As for the alternative holding, summary judgment evidence
was no substitute for trial, including cross-examination.
Thus the deceptive acts liability holding had to be thrown
out; the error on materiality also affected the question of whether the
omission in question was likely to mislead consumers. Defendants could make
their case that Plavix was not, for a large chunk of Hawai‘i’s population, a bad
drug.
Unfairness survived. A practice is unfair under the UDAP if
it (1) offended public policy, (2) was immoral, unethical, oppressive, or
unscrupulous, or (3) substantially injured Hawai‘i consumers. The materiality ruling affected (3), but (1)

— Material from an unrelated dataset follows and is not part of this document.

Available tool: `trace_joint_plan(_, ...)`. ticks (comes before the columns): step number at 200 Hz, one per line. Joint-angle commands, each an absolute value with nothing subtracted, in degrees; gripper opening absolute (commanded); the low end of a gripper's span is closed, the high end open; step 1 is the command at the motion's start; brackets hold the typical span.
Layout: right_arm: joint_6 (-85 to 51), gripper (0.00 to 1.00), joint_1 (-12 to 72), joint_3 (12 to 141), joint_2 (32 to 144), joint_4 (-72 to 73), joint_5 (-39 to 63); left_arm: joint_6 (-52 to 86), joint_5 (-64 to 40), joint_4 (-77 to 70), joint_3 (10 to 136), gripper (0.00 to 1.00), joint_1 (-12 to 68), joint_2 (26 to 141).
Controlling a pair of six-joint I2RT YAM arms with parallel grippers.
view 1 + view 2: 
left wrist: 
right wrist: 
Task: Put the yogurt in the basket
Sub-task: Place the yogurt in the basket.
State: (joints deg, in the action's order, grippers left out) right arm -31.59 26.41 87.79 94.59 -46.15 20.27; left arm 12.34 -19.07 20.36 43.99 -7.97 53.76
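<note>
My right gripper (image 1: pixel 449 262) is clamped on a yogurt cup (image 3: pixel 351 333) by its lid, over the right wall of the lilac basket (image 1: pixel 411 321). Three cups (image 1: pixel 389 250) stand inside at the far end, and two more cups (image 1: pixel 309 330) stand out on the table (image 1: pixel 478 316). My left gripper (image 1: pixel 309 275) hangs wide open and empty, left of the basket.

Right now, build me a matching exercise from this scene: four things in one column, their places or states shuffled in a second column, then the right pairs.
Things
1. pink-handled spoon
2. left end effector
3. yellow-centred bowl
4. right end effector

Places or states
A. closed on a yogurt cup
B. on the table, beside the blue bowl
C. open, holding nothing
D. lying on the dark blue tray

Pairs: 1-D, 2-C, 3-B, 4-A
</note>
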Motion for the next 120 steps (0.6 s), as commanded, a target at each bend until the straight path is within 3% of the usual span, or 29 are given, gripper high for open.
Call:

and (2) were independently sufficient. Unlike the FTCA, Hawai’i law allows
finding a UDAP violation on any of those bases. Rather, “[a] practice
may be unfair because of the degree to which it meets one of the criteria or
because to a lesser extent it meets all three.” This was consistent with
interpreting Hawai‘i’s consumer protection law “in a way that maximizes
consumer protection.”
Findings about the black box label relied on – and thus were
tainted by - the materiality finding. “But the second type of conduct –
suppressing research and inquiry into the drug for financial reasons – had no
connection to the court’s materiality ruling.” These acts offended public
policy given that pharmacos have a common law duty to warn consumers “when the
risks of a particular drug become apparent.” The trial court found that the defendantss
aimed to avoid their common law duty by: “suppressing research and continuously
and repeatedly failing to further investigate the risks of reduced platelet
inhibition in poor metabolizers.” And they knew - from the moment Plavix
launched - about the diminished effects of Plavix in non-white populations, but
didn’t volunteer this information to the FDA and avoided funding studies which
could draw more attention to the variability of response. This set back
research; “[p]reventing risks from becoming apparent for financial gain offends
Hawai‘i public policy,” even if a drug proves to be safe. The same conduct also
qualified as “immoral, unethical, oppressive, [or] unscrupulous.”
Nonetheless, the penalty calculation was impaired by the
materiality error, so that had to go back too. “That the court landed on a per-prescription
penalty reveals how crucial materiality was to the damage calculations.”